Courrier Mail | 3 April 3017
Kingsgate seeks Thai gold mine resolution
Ron Corben (Australian Associated Press)
Australian goldminer Kingsgate Consolidated is banking on free trade agreement provisions to press the Thai government to open talks over its 2016 decision to shut all gold mines.
Kingsgate’s latest efforts came on Monday in the form of a letter forwarded to Thai Prime Minister Prayut Chan-o-cha seeking to negotiate the mine’s future or face an international mediation tribunal.
"(The Thai government) simply have just refused to meet and say there’s nothing to talk about," Kingsgate chairman, Ross Smyth-Kirk told AAP.
"So the only way forward is just to try and get some kind of settlement and take action under the Thai Australia Free Trade Agreement," Smyth-Kirk said.
Kingsgate’s Thai mining offshoot Akara Resources, 280 kilometres north of Bangkok at Chatreem, began operations in 2001 but in May last year the Thai cabinet ordered all gold mines in the country shut down.
The decision followed claims by environmentalists of heavy metal pollution, a charge Kingsgate has repeatedly denied.
The government extended the mine’s operating licences until December 31, when the operations were mothballed and more than 1000 jobs lost.
The Australia-Thailand FTA came into effect in 2005 and included sections which offer protection to investors, including a path to joint international consultations.
In a company statement lodged with the Australian Securities Exchange, Kingsgate CEO Greg Foulis said the miner "wishes to engage in consultations as required under the FTA.

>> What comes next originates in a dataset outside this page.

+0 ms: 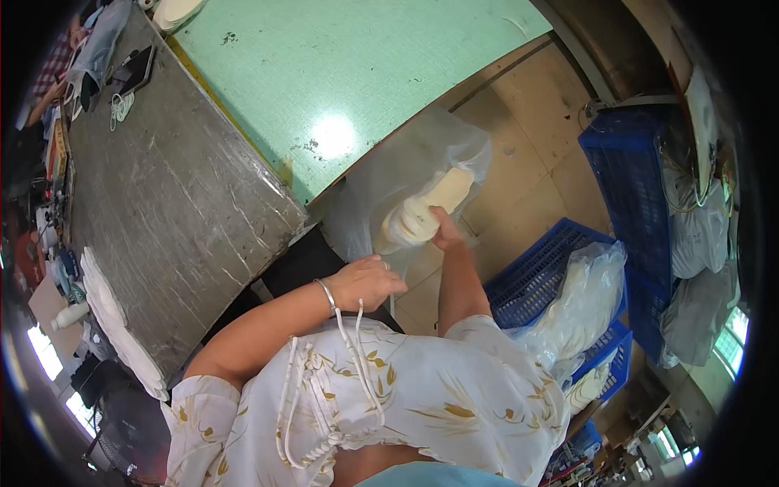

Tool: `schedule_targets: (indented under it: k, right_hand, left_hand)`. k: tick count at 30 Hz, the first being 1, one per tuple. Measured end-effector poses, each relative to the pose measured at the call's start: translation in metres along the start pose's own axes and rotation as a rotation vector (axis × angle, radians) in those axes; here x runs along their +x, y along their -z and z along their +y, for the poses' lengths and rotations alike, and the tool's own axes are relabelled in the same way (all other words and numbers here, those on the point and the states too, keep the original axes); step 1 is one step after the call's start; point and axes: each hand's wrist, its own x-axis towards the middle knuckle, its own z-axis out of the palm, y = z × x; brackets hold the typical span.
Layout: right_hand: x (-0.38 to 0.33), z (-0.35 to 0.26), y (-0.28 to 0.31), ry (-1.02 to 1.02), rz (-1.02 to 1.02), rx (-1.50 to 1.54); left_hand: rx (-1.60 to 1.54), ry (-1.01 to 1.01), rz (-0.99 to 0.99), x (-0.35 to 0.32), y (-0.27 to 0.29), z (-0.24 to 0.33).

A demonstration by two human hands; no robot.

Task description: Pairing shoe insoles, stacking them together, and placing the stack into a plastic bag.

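Observation:
My right hand is closed round the near end of a stack of cream insoles, which lies inside or against a clear plastic bag. Some of the pieces fan apart at the left of the stack. The bag hangs below the green table's edge, its far side spread over the floor. Nearer to my body, my left hand is closed in a fist at the bag's near edge and seems to pinch the film. Its fingertips are partly hidden. A bracelet circles the left wrist.
A green tabletop lies ahead, and a scratched grey table adjoins it at the left. Blue crates stand at the right, one carrying a filled plastic bag. White layered pieces line the grey table's near-left edge. Another person's arm shows far left.

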Motion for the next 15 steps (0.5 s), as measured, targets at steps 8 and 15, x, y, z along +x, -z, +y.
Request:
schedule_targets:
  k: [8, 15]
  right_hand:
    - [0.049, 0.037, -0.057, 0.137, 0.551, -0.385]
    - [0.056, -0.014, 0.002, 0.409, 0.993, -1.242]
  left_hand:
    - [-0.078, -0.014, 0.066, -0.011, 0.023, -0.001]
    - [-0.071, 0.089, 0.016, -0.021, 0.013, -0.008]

"Over the past 11 months, Kingsgate has made sustained good faith efforts to engage with the Thai government in relation to the measures against the Chatree Mine that ultimately resulted in its premature closure on December 31, 2016," he said.
Kingsgate had "reached a position where it believes that the only option to resolve the situation is to exercise its rights as a protected Australian investor under the FTA," he said.

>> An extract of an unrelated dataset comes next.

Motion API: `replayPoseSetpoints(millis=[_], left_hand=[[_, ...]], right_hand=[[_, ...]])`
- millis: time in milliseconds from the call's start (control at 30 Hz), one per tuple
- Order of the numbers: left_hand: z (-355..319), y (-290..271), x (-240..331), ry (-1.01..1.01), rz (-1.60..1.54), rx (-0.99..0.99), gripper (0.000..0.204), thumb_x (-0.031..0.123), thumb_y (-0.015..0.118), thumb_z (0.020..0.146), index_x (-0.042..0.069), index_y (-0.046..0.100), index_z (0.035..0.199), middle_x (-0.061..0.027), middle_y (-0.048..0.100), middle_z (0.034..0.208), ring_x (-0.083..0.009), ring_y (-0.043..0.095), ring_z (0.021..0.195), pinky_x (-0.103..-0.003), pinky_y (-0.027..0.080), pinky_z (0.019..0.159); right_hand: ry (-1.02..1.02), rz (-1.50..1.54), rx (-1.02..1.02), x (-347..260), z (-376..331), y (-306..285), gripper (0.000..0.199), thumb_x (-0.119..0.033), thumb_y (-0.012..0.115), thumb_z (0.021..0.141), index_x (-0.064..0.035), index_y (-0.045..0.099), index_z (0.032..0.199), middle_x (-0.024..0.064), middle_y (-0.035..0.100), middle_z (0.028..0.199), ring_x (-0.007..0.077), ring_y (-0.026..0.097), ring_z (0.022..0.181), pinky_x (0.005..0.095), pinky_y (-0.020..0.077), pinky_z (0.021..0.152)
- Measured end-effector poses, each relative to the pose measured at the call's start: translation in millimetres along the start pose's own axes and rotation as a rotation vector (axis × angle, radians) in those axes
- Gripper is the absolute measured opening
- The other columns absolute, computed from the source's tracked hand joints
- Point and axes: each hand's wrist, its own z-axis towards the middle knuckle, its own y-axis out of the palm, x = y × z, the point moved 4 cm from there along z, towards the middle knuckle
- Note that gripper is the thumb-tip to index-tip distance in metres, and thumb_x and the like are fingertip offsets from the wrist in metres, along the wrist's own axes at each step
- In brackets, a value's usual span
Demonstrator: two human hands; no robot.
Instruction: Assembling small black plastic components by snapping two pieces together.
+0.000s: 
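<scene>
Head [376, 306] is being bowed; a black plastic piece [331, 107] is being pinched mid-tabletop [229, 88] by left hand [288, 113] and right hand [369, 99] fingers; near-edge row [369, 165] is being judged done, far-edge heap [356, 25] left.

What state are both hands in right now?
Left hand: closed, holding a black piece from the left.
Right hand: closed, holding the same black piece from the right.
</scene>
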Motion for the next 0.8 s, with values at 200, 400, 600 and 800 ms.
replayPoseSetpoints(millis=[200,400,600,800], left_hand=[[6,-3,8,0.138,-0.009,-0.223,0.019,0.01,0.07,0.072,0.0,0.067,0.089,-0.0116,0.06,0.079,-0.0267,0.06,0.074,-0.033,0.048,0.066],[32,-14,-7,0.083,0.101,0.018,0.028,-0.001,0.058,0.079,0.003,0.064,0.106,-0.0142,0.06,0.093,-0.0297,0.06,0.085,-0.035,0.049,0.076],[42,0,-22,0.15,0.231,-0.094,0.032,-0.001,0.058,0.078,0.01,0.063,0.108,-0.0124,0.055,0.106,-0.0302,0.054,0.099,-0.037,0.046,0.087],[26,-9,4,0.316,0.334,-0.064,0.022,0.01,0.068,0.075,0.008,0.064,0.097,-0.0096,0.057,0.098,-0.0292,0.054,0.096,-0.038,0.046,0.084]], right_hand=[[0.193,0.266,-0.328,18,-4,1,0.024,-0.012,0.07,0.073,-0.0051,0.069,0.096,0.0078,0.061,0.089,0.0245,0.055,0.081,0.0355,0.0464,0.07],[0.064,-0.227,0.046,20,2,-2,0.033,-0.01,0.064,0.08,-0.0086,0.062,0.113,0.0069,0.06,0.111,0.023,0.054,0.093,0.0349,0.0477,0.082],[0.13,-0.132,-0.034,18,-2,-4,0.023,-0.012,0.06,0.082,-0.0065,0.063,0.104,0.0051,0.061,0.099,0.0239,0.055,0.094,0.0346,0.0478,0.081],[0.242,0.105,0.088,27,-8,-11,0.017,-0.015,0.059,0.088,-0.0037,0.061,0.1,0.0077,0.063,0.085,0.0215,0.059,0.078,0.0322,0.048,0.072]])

Forwarding the letter to Prayut marked a first step in efforts to initiate negotiations.
"And if that doesn’t work then we’ve put them on notice we will go to a (international) tribunal," Smyth-Kirk said.

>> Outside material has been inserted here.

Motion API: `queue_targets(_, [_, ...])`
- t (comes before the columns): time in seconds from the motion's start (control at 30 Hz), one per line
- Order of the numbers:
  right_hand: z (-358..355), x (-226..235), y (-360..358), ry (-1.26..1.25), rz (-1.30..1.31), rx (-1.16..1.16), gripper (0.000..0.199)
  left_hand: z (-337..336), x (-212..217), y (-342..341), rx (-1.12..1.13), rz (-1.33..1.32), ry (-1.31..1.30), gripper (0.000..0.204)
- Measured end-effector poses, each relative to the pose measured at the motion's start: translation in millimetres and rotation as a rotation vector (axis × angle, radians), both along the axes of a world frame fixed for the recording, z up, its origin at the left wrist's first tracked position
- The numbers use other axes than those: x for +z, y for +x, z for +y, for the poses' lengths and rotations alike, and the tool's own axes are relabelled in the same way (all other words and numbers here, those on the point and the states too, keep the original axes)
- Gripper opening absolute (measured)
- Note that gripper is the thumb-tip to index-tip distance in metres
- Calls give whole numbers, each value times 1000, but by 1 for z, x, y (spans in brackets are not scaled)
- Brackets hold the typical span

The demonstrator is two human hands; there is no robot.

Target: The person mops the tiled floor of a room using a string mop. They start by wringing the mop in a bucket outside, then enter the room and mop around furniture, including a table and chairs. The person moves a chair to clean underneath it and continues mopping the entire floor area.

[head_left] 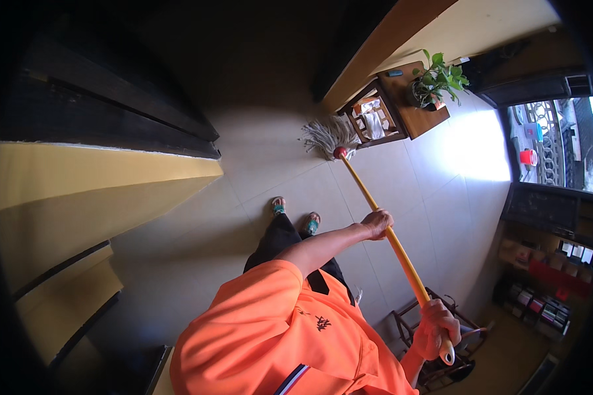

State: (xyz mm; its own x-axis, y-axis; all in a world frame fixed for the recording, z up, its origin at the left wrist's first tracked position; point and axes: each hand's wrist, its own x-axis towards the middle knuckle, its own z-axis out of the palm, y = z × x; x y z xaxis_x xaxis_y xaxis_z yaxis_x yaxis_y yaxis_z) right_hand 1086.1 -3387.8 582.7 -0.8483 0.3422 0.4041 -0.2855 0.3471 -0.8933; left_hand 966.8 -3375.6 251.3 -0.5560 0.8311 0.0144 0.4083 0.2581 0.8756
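Mopping: mop [362,187] ahead of the sandals [312,226], strands [325,135] spread on the floor [263,158].
Left hand [377,224]: fingers clamped mid-handle [406,264]; should steer lightly.
Right hand [435,329]: fingers wrapped near the handle's end; should push evenly.
Strands: best kept flat.

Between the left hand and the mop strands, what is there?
In the head view, a stretch of yellow handle, then the red socket, lies between the left hand and the mop strands; tiled floor shows beyond.
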Motion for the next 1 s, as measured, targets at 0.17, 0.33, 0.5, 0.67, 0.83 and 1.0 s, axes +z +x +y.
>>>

The tribunal’s makeup would include a representative from the company, one from the government and an independent arbitrator agreed to by both, with the talks likely to happen in Singapore.
Kingsgate hopes consultations under the FTA may result in an outcome within the three months.
In December the Thai legislative assembly passed a new Mining Bill that replaced laws dating back to 1966 covering royalty payments and mining operations.
Prayut has previously urged Kingsgate not to go ahead with legal action.